Your answer is the lines below, exactly, from the one that contains "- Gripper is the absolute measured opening" through the one that contains "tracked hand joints", both included.
· · · · · · ·
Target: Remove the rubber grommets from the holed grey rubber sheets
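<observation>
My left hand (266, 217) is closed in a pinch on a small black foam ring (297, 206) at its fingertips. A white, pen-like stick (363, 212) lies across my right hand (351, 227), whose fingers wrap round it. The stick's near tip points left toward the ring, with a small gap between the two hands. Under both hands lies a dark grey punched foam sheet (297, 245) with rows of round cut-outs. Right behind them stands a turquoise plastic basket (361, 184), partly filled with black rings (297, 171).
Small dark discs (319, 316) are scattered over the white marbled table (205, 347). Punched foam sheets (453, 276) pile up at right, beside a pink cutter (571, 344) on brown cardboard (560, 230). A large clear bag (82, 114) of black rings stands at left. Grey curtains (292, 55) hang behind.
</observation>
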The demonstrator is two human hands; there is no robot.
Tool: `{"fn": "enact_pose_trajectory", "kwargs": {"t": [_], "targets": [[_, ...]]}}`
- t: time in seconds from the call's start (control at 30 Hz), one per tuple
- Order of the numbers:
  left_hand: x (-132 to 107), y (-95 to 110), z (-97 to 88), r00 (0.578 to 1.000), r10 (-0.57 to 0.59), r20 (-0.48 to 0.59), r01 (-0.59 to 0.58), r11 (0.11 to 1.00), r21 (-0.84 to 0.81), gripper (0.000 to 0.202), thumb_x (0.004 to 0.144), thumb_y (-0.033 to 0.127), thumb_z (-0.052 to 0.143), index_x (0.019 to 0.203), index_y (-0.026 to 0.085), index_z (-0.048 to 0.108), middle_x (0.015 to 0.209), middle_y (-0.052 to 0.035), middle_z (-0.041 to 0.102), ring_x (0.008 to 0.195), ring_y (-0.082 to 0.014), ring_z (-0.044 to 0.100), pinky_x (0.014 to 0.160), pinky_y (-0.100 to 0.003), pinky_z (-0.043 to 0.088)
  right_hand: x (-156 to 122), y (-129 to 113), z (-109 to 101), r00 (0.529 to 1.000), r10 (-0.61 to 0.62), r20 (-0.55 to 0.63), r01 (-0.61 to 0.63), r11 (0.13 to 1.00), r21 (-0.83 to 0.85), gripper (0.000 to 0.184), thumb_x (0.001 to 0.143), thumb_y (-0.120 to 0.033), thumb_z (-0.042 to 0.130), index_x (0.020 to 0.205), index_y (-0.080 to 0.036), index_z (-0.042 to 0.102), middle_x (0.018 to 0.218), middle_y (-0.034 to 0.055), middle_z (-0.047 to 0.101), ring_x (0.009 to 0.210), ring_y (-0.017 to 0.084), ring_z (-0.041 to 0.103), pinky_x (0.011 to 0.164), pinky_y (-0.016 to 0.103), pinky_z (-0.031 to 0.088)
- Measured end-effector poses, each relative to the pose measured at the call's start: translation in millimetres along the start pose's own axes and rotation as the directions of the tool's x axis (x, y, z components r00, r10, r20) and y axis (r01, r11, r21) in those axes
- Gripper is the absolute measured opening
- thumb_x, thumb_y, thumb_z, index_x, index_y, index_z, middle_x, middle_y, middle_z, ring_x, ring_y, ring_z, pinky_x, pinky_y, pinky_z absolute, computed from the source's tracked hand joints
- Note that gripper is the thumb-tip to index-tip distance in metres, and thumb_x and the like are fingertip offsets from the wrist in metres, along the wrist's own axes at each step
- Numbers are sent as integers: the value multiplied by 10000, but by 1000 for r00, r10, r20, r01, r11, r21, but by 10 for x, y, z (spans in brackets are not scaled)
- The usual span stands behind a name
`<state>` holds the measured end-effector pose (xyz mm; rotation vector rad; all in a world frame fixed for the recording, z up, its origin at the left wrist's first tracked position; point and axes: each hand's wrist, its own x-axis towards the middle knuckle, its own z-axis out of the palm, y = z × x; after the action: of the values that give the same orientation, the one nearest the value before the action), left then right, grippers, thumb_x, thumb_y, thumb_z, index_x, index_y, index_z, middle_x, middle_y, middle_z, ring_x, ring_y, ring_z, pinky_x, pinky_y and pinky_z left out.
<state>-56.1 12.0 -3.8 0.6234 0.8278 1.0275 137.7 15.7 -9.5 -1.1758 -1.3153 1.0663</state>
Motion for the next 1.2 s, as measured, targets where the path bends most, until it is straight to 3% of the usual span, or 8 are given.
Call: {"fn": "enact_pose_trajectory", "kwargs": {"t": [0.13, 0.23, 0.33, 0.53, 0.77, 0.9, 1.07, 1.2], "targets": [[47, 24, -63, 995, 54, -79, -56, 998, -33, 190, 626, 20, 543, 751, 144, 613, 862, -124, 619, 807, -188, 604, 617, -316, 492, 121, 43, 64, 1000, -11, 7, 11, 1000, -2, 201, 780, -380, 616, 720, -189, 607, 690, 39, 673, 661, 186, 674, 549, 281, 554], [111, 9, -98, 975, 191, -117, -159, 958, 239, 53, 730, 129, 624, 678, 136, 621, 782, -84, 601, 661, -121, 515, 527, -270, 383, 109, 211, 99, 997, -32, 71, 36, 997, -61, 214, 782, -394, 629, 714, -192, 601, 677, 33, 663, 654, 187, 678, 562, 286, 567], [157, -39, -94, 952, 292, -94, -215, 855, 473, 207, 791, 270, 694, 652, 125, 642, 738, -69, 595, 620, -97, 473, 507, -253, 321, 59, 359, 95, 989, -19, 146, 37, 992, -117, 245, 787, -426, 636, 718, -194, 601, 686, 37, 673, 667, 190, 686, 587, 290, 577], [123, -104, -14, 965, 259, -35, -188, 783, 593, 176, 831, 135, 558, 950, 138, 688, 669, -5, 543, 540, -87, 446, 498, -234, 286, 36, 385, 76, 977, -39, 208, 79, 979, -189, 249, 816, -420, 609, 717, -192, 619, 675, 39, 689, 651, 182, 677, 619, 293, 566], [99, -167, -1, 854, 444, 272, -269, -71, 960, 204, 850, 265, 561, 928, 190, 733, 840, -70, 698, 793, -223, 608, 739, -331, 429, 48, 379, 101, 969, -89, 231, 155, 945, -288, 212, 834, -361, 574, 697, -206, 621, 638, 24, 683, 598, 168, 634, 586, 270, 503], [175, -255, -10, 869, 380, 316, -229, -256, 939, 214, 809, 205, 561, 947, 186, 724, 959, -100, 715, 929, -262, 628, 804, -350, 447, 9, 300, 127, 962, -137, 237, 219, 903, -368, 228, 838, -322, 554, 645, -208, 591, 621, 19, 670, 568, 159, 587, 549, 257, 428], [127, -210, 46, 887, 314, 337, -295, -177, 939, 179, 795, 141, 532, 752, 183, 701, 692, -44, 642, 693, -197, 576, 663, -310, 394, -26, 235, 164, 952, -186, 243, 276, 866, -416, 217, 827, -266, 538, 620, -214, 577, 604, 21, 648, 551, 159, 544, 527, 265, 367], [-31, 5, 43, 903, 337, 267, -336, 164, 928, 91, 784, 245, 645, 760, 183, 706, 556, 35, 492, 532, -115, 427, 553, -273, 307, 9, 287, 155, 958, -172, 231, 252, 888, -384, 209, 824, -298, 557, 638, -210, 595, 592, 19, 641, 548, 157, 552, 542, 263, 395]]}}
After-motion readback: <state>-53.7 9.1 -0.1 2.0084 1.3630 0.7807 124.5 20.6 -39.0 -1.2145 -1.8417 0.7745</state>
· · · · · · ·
OUTPUT FOR THIS EXERCISE:
- Gripper is the absolute measured opening
- thumb_x, thumb_y, thumb_z, index_x, index_y, index_z, middle_x, middle_y, middle_z, ring_x, ring_y, ring_z, pinky_x, pinky_y, pinky_z absolute, computed from the source's tracked hand joints

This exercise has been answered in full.